Su madre asintió. Esto marcha, pensó el chaval mientras llenaba las tazas con mucho tiento. Ya no protesta cuando la tuteo.
—¿No deberías ponerte a hacer los deberes? —preguntó su madre.
—No tengo casi nada de tarea —dijo él—. Mañana por la tarde empiezan las vacaciones.
—Eso no es excusa para escurrir el bulto. Además, ya sabes que esta noche vienen a cenar el tío Robert y la tía Lisa, y con ellos siempre se hace tarde.
Él no contestó. Se tomaron el té en silencio. El chaval se levantó y observó su reflejo en las puertas de la vitrina. Mientras fingía escuchar atentamente la radio, deslizó la mirada por los lomos de los libros. Diario de guerra de Stijn Streuvels. Primera Guerra Mundial. Agosto de 1914, un sol de justicia. El ejército alemán se adentra en Flandes. Ulanos —la caballería ligera alemana— enarbolando gallardetes ensartados en lo alto de sus lanzas. Cascos de acero con protección especial en la nuca. También estaban allí El fuego de Henri Barbusse y El camino de vuelta de Erich Maria Remarque.
Europa estaba ahora otra vez en guerra, pero apenas había combates. El profesor de historia, sin embargo, decía que ya los habría, y que esta vez Holanda no se salvaría de la quema. A veces, el buen hombre se enzarzaba en extensos debates con una alumna alemana, una de las inmigrantes judías que iban a su colegio. Lieselotte Stengel, una chica muy simpática, con su vestidito tirolés y su rebequita a juego. Alemania, por supuesto, volvería a perder la guerra. Y, una vez más, habría infinidad de muertos. La guerra es algo abominable, pensó. Y no digamos ya la muerte. ¡Aquella joven que vio recién atropellada! El chaval acababa de salir del colegio. Había un corro enorme de gente en torno a un cuerpo tirado en el asfalto. Un cuerpo sin cabeza. Encima de sus hombros no había más que una masa pringosa de color rojo. Ni rastro de su pelo. La había atropellado un camión. Las ruedas dobles le habían aplastado la cabeza. El conductor del camión estaba llorando sentado en el bordillo de la acera, pero nadie le prestaba atención. Un señor gritaba una y otra vez: «¡Hagan hueco, hagan hueco! ¿Alguien tiene una manta?». Y otro preguntaba: «¿Hay algún médico presente?». Como si aún pudiera servir de algo un médico. Y, mientras tanto, nadie se ocupaba del conductor del camión. Todo el mundo miraba a la chica muerta, tendida bocarriba en el asfalto con los pies modosamente juntos, zapatos de tacón, un jerseicito verde y pechitos puntiagudos. Decapitada. ¿Era rubia o morena? Nadie lo sabía, pero la cuestión era que estaba muerta. Eso era la muerte. El chaval lo vio y se fue a casa. Hasta varios días después, sin embargo, no se puso malo de verdad y empezó a tener pesadillas, como cuando vio aquella película de la jungla en la que un cocodrilo se tragaba a un hombre de un bocado, sorbiendo ruidosamente. Lo único que quedó de la víctima fue su sombrero flotando en medio de una mancha oscura en la superficie del agua. Era una película para mayores de dieciocho años.
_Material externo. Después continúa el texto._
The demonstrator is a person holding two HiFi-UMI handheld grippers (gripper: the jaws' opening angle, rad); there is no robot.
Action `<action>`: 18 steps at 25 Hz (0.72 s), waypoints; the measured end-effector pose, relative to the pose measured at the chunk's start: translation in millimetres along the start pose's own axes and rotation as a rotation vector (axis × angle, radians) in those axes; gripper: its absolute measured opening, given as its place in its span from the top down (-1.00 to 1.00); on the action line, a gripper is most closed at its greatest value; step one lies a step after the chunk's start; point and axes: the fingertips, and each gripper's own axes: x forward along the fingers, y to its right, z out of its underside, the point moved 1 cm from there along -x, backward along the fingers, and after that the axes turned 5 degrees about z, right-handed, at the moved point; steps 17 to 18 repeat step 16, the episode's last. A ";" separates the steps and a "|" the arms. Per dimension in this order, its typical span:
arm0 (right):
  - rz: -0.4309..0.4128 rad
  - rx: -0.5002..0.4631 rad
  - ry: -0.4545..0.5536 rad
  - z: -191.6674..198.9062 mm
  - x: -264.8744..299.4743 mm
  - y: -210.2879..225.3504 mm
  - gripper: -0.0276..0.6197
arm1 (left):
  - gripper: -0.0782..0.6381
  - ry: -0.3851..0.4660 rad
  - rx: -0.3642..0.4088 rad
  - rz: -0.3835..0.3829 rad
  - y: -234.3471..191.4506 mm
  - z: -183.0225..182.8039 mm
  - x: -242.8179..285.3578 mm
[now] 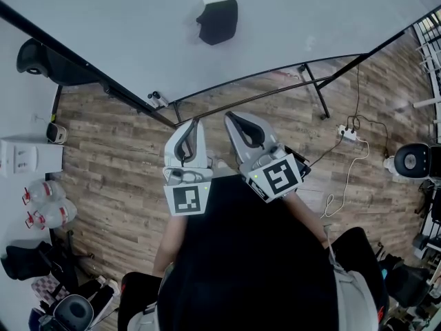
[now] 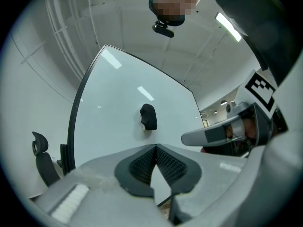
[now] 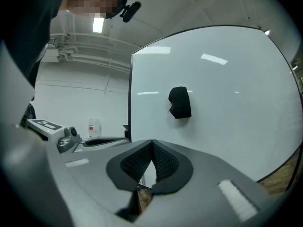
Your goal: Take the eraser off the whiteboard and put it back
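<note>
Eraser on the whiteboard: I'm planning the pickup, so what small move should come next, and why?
Probably open the right gripper. Its jaws are shut with nothing between them, and the left gripper is shut too. The eraser sits untouched on the whiteboard, ahead of both and apart from them, so shut jaws could not take it.

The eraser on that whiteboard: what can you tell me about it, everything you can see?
The eraser is a small, black, blocky pad with rounded corners, matte-looking, with a paler strip at one edge. It clings flat to the bare whiteboard, well in from its edges. Nothing else touches it.
</note>
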 end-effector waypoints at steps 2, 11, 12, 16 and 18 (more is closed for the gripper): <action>-0.004 -0.006 0.005 -0.5 0.7 -1.2 0.91 | 0.78 0.003 0.000 0.000 -0.4 -0.3 -0.5; -0.004 -0.002 -0.003 0.9 7.1 1.9 0.91 | 0.78 -0.020 0.006 0.012 -2.4 4.1 5.3; -0.004 -0.001 -0.005 1.2 8.2 2.8 0.91 | 0.78 -0.021 0.009 0.013 -3.0 4.4 6.6; -0.005 -0.001 -0.007 2.3 12.1 5.7 0.91 | 0.78 -0.022 0.012 0.014 -5.0 5.6 11.1; -0.005 -0.001 -0.007 2.3 12.1 5.7 0.91 | 0.78 -0.022 0.012 0.014 -5.0 5.6 11.1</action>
¿Y si les pasara algo a mis padres? ¿Lloraría su muerte?, se preguntó. ¿Me preocupa que pudiera llegar aquí la guerra? El chaval negó con la cabeza. Al contrario, me encantaría que aquí también hubiera guerra, pensó. Ojalá la haya. Ya sé que no está bien desear que haya una guerra, pero me encantaría que la hubiera. Sería emocionante. Lirismo desmesurado, pensó. Peor aún. Qué asco doy, murmuró de forma casi audible. Desolado, se frotó las manos y una sacudida de calor recorrió su cuerpo.